Finally, on a YTD basis, one need only look at QRHC's chart to see that it has been a major detractor to our portfolio this year (ie why its no longer a top-five holding). This is one of our longest held stocks and it has more than“round tripped.” Now that it has better management operating with appropriate processes and controls, and trades at a lower multiple, owning more of this is a much more reasonable proposition. With one caveat: The wide gulf between the $80M in goodwill and the $35M market capitalization is most certainly going to trigger an annual impairment test. And given the“asset lite” nature of the business, and the way impairments are tested, if there were not an impairment charge I would be surprised. Though purely an accounting mechanism that has no impact on tangible book value or cash flow, Mr. Market hates impairment charges. The company will release year end results, likely in late February.

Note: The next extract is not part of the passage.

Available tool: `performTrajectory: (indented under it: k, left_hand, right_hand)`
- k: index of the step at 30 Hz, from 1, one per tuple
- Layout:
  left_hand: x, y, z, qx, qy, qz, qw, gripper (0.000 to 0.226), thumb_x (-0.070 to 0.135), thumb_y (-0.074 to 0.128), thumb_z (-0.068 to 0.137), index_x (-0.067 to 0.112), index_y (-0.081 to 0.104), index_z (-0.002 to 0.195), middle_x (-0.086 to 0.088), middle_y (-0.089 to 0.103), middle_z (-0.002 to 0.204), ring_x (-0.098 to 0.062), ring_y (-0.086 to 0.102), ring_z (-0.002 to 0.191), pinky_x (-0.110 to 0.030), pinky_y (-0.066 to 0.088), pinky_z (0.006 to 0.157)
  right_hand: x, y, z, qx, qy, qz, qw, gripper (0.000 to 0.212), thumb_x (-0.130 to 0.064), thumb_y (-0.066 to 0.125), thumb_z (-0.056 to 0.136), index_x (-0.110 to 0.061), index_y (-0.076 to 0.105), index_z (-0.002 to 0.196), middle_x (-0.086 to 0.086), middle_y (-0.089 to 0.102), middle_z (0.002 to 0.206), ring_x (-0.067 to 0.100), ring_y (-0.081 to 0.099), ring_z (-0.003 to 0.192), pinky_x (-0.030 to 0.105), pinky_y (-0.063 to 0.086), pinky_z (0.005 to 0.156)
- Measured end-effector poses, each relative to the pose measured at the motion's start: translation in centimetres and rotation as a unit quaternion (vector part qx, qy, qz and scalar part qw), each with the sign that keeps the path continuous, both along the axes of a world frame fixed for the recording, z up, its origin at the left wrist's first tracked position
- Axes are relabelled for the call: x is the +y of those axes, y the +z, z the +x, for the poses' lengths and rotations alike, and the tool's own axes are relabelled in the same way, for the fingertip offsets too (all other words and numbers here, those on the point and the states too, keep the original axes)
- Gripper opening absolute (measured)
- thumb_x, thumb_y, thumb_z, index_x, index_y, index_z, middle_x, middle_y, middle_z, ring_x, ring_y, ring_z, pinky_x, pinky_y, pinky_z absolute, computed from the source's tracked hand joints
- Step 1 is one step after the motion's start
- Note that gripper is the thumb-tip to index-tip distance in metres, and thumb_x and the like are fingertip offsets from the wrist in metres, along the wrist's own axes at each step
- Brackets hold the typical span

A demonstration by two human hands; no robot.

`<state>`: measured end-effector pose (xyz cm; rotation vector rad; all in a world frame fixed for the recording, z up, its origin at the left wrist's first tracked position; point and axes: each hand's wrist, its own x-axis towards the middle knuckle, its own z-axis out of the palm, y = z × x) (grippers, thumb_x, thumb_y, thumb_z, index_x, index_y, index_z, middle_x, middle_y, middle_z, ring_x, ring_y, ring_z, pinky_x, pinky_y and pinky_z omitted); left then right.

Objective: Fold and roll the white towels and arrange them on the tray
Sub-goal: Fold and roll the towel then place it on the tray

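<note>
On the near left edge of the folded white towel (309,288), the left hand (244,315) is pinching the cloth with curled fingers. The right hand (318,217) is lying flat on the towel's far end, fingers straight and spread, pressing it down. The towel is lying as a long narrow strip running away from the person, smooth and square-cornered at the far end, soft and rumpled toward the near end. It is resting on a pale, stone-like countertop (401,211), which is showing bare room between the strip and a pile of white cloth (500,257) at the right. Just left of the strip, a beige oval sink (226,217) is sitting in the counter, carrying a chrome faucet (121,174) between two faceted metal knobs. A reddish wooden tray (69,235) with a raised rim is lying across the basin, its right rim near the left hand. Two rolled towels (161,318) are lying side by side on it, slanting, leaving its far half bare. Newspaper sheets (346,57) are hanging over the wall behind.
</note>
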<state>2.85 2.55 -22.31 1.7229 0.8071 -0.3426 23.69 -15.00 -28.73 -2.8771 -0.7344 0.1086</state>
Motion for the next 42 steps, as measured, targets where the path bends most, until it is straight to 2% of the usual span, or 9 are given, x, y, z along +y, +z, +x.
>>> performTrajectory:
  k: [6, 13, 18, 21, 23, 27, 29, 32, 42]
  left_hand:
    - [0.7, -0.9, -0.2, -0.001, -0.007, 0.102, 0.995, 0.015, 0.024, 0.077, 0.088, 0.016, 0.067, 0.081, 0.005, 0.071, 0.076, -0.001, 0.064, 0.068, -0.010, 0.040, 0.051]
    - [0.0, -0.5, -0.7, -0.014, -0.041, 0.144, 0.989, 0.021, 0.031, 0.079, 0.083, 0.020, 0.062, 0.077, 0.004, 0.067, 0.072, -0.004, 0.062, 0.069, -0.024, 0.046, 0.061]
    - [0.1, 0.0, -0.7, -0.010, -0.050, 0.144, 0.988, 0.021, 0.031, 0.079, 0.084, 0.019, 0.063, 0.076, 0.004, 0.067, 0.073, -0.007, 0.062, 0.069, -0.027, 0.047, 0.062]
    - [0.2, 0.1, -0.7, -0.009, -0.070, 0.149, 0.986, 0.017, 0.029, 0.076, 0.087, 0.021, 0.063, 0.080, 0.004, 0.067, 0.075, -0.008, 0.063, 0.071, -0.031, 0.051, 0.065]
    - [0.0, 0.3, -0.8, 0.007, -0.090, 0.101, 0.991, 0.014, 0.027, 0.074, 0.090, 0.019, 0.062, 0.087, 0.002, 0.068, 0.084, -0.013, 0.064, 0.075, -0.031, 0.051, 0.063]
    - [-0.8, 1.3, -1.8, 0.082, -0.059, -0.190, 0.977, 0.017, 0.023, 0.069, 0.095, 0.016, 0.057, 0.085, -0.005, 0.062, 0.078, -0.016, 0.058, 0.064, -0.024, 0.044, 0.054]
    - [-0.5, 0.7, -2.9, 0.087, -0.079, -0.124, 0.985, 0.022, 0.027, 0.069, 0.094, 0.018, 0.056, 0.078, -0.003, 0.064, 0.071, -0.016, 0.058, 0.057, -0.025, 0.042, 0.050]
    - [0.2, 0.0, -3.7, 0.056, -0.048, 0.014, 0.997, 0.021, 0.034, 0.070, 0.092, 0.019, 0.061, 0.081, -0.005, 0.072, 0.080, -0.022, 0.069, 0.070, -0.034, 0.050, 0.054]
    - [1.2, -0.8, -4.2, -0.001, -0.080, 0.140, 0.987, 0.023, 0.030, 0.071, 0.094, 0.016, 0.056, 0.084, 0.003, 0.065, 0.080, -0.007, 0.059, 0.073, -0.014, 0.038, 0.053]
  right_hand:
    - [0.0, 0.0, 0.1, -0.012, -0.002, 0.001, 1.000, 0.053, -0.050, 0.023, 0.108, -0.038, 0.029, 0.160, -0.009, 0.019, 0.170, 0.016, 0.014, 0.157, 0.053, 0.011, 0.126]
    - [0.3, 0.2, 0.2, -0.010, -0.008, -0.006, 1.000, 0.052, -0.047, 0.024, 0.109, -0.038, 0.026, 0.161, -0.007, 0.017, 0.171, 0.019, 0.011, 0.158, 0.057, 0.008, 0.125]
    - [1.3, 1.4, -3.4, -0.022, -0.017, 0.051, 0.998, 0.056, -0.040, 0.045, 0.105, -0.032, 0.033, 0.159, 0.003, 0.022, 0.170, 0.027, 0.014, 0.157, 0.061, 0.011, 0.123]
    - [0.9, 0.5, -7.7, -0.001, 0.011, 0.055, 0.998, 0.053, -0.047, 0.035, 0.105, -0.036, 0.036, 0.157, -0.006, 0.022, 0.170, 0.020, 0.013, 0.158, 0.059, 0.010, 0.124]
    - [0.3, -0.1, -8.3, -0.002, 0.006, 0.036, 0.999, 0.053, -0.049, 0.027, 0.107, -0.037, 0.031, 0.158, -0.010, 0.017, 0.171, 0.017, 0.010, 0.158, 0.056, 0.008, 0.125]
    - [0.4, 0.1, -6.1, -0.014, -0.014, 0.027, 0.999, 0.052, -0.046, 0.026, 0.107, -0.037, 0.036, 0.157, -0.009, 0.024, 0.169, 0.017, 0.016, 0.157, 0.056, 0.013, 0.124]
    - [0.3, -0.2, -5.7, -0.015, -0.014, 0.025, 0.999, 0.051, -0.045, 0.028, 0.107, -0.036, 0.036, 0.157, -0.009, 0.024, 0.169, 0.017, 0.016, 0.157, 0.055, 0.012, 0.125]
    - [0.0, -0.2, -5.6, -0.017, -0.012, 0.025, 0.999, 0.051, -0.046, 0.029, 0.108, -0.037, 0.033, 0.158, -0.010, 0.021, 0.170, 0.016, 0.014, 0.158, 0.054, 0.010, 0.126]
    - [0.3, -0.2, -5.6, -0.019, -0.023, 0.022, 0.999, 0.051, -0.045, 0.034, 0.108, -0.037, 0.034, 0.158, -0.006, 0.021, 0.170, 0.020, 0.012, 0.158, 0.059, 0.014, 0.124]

In Conclusion: On MoatsNo amount of hyperbole can be used to describe Warren Buffett's influence on investing, so I'm not going to start as it would unnecessarily prolong this letter. I'll simply note that he recently wrote his final investor letter, a genre he practically invented. Those of us who write such letters, from Bill Gross, to Bill Ackman and Bill Chen; from Philip Fisher to yours truly, we all follow in his footsteps the way writers of theatrical prose and poetry follow in Shakespeare's. His 1982 letter even includes this comment where he seems to channel the Bard directly:
I've been thinking about Buffett since a fellow investor in RSSS recently asked me,“... but what's their moat?” Buffett introduced the concept of a moat in his 1986 letter as a way to describe the durable advantage offered by GEICO's low-cost operating model:“The difference between GEICO's costs and those of its competitors is a kind of moat that protects a valuable and much-sought-after business castle.” At the time, GEICO's revenues were $1.4B compared to $50B today and compared to roughly $100B for the largest US company, General Motors.
After thinking about it a bit, I answered with a rejection of the premise. Though I apply the same rigor of analysis to small- and micro-cap companies as I once did to larger companies as an institutional industrials analyst at CSFB and BMO, not all of the same tools apply, and the concept of a moat is one that I believe does not. Small companies aren't yet castles. If they have launched a product, or a brand, or a service, perhaps it isn't yet in orbit. If it is in orbit then it is certainly still under the pull of gravity.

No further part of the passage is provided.